Use async when you prioritize playback speed and can handle timestamps arriving after their corresponding audio. Use sync when you need audio and timestamps together in each chunk (e.g., for real-time lip-sync or word highlighting during playback). Set timestampTransportStrategy to SYNC or ASYNC in your request. See the API reference for details.

Response structure

TTS 1.5 models (`inworld-tts-1.5-mini`, `inworld-tts-1.5-max`)

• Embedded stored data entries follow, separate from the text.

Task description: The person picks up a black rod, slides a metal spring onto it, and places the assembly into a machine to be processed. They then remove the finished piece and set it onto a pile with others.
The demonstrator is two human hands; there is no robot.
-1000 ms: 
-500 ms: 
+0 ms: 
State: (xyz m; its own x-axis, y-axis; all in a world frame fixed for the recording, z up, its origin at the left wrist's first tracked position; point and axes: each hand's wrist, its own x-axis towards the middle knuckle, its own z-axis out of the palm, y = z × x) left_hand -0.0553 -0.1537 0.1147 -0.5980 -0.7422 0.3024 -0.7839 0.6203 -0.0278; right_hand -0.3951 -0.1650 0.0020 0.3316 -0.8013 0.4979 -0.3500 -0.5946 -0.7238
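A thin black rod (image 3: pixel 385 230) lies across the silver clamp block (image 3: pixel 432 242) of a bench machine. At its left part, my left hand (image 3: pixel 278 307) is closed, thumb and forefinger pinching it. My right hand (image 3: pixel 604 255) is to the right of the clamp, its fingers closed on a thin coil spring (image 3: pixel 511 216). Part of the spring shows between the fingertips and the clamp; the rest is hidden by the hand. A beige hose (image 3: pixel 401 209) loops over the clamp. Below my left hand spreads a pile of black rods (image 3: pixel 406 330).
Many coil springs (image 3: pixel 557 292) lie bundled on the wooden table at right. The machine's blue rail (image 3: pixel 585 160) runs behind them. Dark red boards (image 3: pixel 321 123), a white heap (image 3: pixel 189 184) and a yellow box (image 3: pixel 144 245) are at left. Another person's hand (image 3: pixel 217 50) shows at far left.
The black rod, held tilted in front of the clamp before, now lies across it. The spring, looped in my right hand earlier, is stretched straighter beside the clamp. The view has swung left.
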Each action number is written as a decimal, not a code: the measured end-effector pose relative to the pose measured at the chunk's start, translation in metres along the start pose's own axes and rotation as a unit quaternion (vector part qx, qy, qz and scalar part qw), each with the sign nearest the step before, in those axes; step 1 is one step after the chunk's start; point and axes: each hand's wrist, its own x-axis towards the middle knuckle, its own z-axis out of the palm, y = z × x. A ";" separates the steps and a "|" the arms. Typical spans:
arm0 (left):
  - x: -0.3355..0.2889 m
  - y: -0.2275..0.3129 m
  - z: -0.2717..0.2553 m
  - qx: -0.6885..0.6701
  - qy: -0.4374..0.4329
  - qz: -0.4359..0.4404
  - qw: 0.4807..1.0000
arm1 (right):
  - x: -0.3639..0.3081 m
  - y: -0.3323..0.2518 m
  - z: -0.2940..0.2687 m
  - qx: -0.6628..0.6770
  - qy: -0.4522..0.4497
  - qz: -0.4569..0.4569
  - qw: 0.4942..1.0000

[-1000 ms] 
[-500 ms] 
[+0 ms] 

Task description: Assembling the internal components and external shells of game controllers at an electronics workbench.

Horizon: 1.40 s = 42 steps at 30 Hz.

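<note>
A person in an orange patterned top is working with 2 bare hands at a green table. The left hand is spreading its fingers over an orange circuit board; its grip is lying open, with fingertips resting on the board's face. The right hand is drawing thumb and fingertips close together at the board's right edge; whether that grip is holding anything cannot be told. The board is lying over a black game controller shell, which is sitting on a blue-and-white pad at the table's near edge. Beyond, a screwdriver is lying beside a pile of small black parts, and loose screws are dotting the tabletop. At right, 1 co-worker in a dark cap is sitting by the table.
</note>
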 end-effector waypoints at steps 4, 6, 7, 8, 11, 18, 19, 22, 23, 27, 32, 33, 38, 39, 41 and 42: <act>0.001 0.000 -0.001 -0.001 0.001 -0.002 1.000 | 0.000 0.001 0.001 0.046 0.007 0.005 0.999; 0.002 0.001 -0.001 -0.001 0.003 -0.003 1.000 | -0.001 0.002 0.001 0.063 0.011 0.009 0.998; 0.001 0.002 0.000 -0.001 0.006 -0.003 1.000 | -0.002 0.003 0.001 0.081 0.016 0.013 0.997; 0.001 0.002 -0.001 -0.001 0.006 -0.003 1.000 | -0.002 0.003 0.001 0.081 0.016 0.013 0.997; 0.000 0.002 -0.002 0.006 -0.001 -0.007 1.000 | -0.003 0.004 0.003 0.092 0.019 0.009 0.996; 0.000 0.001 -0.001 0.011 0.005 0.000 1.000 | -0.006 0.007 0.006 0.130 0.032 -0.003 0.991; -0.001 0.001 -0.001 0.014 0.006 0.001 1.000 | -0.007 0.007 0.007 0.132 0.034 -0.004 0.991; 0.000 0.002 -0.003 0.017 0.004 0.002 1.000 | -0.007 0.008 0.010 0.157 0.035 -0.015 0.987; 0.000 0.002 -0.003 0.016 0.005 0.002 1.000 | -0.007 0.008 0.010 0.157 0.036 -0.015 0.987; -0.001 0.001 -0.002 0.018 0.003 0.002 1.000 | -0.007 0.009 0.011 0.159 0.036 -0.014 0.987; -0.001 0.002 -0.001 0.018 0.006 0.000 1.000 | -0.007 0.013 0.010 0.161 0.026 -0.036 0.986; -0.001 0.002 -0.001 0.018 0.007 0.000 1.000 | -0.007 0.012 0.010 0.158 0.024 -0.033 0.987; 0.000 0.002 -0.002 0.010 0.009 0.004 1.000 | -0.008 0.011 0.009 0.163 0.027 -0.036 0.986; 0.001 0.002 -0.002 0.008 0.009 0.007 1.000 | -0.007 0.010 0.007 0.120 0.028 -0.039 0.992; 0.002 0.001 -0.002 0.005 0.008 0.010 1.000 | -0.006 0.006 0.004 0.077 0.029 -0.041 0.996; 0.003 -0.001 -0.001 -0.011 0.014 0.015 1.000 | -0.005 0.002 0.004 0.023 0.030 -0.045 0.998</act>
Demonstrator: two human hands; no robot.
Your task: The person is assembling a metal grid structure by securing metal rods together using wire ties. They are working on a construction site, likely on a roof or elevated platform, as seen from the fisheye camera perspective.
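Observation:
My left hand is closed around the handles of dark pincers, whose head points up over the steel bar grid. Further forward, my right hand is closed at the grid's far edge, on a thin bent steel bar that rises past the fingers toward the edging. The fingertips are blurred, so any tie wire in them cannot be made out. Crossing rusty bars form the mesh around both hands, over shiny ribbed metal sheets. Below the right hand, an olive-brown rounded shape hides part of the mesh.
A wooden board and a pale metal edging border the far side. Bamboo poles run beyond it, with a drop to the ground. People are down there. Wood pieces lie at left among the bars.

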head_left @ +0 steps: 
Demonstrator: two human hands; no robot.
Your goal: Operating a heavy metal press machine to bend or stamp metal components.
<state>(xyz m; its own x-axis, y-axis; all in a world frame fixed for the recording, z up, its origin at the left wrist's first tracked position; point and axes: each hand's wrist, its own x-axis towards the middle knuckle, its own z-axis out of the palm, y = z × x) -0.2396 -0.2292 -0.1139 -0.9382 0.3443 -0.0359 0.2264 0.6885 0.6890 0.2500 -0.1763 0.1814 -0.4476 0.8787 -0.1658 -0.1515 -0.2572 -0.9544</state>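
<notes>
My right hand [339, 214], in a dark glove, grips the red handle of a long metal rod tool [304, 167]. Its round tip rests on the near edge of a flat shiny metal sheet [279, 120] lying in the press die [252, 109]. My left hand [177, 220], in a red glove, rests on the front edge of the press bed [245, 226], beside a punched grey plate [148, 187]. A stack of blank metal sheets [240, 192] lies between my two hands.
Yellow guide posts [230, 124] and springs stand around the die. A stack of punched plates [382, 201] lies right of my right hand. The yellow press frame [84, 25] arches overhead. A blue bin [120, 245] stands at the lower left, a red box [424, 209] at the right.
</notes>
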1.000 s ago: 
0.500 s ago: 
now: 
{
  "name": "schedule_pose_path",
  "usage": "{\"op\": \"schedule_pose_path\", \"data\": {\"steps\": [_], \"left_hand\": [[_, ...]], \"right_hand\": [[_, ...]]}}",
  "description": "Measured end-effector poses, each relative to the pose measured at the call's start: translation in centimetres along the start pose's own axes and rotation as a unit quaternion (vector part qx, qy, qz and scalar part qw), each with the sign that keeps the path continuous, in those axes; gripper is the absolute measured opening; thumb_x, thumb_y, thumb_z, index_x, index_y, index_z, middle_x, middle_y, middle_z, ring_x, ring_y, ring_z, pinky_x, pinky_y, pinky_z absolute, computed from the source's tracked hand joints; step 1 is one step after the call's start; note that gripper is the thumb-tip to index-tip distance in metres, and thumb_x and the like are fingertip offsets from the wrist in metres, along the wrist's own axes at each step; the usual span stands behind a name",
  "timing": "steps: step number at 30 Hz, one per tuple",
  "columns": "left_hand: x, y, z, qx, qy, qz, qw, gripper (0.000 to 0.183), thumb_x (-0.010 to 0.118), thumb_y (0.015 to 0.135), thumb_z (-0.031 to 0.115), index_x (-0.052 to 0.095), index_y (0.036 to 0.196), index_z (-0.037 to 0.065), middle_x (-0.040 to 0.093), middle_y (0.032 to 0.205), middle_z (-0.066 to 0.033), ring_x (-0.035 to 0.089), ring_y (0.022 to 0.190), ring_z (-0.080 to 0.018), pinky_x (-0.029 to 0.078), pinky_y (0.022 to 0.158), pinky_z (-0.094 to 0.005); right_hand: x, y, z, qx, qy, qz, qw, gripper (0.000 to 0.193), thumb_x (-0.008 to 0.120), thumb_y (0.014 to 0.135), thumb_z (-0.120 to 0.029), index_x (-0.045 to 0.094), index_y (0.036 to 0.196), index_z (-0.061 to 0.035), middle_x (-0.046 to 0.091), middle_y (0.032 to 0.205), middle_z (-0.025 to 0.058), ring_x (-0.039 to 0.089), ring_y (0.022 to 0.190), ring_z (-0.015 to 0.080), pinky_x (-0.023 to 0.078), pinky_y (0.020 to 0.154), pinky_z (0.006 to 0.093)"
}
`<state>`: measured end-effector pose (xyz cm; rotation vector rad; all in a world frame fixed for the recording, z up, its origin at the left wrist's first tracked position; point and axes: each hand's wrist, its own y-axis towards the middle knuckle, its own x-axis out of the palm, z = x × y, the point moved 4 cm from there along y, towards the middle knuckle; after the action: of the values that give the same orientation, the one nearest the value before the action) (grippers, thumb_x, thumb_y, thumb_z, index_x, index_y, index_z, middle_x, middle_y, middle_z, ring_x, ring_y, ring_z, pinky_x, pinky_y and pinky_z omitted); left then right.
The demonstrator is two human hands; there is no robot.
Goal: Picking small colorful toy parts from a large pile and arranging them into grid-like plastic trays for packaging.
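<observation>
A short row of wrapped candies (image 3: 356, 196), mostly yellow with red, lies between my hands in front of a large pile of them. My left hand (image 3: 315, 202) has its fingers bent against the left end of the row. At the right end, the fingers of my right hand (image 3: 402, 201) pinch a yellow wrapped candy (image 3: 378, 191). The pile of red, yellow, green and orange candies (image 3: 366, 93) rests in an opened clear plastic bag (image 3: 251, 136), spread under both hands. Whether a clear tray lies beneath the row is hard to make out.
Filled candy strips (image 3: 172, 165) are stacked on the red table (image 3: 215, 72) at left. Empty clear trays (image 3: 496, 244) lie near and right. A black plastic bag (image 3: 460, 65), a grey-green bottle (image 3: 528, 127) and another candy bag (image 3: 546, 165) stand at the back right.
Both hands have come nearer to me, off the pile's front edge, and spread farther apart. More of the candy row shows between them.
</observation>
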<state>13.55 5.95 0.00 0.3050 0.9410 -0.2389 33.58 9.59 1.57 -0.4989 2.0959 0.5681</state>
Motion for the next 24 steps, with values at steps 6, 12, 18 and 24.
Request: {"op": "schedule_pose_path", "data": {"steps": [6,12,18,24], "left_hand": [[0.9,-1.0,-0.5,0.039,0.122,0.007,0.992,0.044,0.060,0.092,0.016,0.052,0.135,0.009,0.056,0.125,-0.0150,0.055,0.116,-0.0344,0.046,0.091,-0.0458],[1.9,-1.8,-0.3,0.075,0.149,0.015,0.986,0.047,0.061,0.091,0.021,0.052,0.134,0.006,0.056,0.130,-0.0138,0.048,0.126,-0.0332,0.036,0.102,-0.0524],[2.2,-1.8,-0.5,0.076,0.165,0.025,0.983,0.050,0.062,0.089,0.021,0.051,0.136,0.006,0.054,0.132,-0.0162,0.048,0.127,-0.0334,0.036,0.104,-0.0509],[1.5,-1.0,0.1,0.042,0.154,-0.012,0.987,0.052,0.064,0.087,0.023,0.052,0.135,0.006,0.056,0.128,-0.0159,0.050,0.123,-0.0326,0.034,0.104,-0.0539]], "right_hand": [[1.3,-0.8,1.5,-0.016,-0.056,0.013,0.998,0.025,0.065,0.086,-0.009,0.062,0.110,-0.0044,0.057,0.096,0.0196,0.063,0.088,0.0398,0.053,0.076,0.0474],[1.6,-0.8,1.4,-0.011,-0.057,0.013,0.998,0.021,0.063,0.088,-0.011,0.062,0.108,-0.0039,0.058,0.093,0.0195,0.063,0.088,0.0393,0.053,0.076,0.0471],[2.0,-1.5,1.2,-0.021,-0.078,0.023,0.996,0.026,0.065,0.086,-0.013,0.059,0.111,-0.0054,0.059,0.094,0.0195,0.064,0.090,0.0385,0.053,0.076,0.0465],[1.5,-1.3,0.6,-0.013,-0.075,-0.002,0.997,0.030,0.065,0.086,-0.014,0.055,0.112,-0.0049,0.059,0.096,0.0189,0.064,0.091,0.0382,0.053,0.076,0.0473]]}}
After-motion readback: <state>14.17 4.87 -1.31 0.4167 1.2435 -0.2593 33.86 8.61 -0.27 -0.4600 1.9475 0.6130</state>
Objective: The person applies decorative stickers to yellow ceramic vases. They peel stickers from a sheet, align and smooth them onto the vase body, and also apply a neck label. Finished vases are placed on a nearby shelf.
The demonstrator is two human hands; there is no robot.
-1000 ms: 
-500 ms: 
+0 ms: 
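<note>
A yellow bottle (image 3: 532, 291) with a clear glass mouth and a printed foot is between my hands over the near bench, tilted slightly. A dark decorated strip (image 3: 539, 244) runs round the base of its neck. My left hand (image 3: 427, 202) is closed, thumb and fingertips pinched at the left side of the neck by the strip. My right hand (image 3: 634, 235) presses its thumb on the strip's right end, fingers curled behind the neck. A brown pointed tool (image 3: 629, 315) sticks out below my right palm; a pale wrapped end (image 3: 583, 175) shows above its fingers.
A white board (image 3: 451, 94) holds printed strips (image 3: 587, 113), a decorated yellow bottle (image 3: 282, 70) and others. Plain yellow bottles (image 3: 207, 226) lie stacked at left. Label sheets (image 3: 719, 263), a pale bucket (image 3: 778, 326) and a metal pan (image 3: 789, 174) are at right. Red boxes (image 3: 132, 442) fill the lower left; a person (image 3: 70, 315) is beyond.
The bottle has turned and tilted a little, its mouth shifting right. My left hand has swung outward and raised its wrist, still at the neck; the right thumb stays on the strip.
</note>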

Returns enhanced alignment data with phonetic details: detailed phoneme-level timing with viseme symbols for precise lip-sync animation.

{
  "timestampInfo": {
    "wordAlignment": {
      "words": ["Hello,", "world,", "this", "will", "be", "saved"],
      "wordStartTimeSeconds": [0, 0.28, 0.96, 1.25, 1.38, 1.5],
      "wordEndTimeSeconds": [0.28, 0.8, 1.25, 1.38, 1.5, 1.99],
      "phoneticDetails": [
        {
          "wordIndex": 0,
          "phones": [
            {"phoneSymbol": "h", "startTimeSeconds": 0, "durationSeconds": 0.07, "visemeSymbol": "aei"},
            {"phoneSymbol": "ə", "startTimeSeconds": 0.07, "durationSeconds": 0.030000001, "visemeSymbol": "aei"},
            {"phoneSymbol": "l", "startTimeSeconds": 0.1, "durationSeconds": 0.089999996, "visemeSymbol": "l"},
            {"phoneSymbol": "oʊ1", "startTimeSeconds": 0.19, "durationSeconds": 0.09, "visemeSymbol": "o"}
          ],
          "isPartial": false
        },
        {
          "wordIndex": 1,
          "phones": [
            {"phoneSymbol": "w", "startTimeSeconds": 0.28, "durationSeconds": 0.18, "visemeSymbol": "qw"},
            {"phoneSymbol": "ɝ1", "startTimeSeconds": 0.46, "durationSeconds": 0.119999975, "visemeSymbol": "r"},
            {"phoneSymbol": "l", "startTimeSeconds": 0.58, "durationSeconds": 0.08000004, "visemeSymbol": "l"},
            {"phoneSymbol": "d", "startTimeSeconds": 0.66, "durationSeconds": 0.13999999, "visemeSymbol": "cdgknstxyz"}
          ],
          "isPartial": false
        },
        {
          "wordIndex": 2,
          "phones": [
            {"phoneSymbol": "ð", "startTimeSeconds": 0.96, "durationSeconds": 0.14000005, "visemeSymbol": "th"},
            {"phoneSymbol": "ɪ1", "startTimeSeconds": 1.1, "durationSeconds": 0.06999993, "visemeSymbol": "ee"},
            {"phoneSymbol": "s", "startTimeSeconds": 1.17, "durationSeconds": 0.08000004, "visemeSymbol": "cdgknstxyz"}
          ],
          "isPartial": false
        }
      ]
    }
  }
}

Phonetic details structure

Each entry in phoneticDetails contains:

Field	Description
`wordIndex`	Index of the word this phonetic detail belongs to (0-based).
`phones`	Array of phonemes that make up this word.
`isPartial`	True when the server considers the word potentially unstable (e.g., last word in a non-final streaming update). Clients may choose to delay processing partial words until `isPartial` becomes `false`.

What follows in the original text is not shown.